▶ **Exercise objective**
Here you must reproduce each line of the data exactly.
Start of Source material
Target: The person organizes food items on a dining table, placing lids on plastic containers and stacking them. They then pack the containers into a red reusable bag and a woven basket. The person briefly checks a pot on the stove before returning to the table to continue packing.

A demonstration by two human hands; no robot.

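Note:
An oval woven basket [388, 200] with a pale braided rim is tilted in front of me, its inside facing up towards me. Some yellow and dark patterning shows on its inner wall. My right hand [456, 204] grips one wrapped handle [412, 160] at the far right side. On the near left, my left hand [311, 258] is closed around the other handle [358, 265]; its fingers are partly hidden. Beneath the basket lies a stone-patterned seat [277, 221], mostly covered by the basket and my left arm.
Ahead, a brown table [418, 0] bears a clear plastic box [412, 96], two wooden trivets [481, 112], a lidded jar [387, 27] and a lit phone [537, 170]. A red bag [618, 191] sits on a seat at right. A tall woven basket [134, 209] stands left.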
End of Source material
▶ **Answer to the problem**
Target: The person organizes food items on a dining table, placing lids on plastic containers and stacking them. They then pack the containers into a red reusable bag and a woven basket. The person briefly checks a pot on the stove before returning to the table to continue packing.

A demonstration by two human hands; no robot.

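Note:
An oval woven basket [388, 200] with a pale braided rim is tilted in front of me, its inside facing up towards me. Some yellow and dark patterning shows on its inner wall. My right hand [456, 204] grips one wrapped handle [412, 160] at the far right side. On the near left, my left hand [311, 258] is closed around the other handle [358, 265]; its fingers are partly hidden. Beneath the basket lies a stone-patterned seat [277, 221], mostly covered by the basket and my left arm.
Ahead, a brown table [418, 0] bears a clear plastic box [412, 96], two wooden trivets [481, 112], a lidded jar [387, 27] and a lit phone [537, 170]. A red bag [618, 191] sits on a seat at right. A tall woven basket [134, 209] stands left.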

No further answer is required.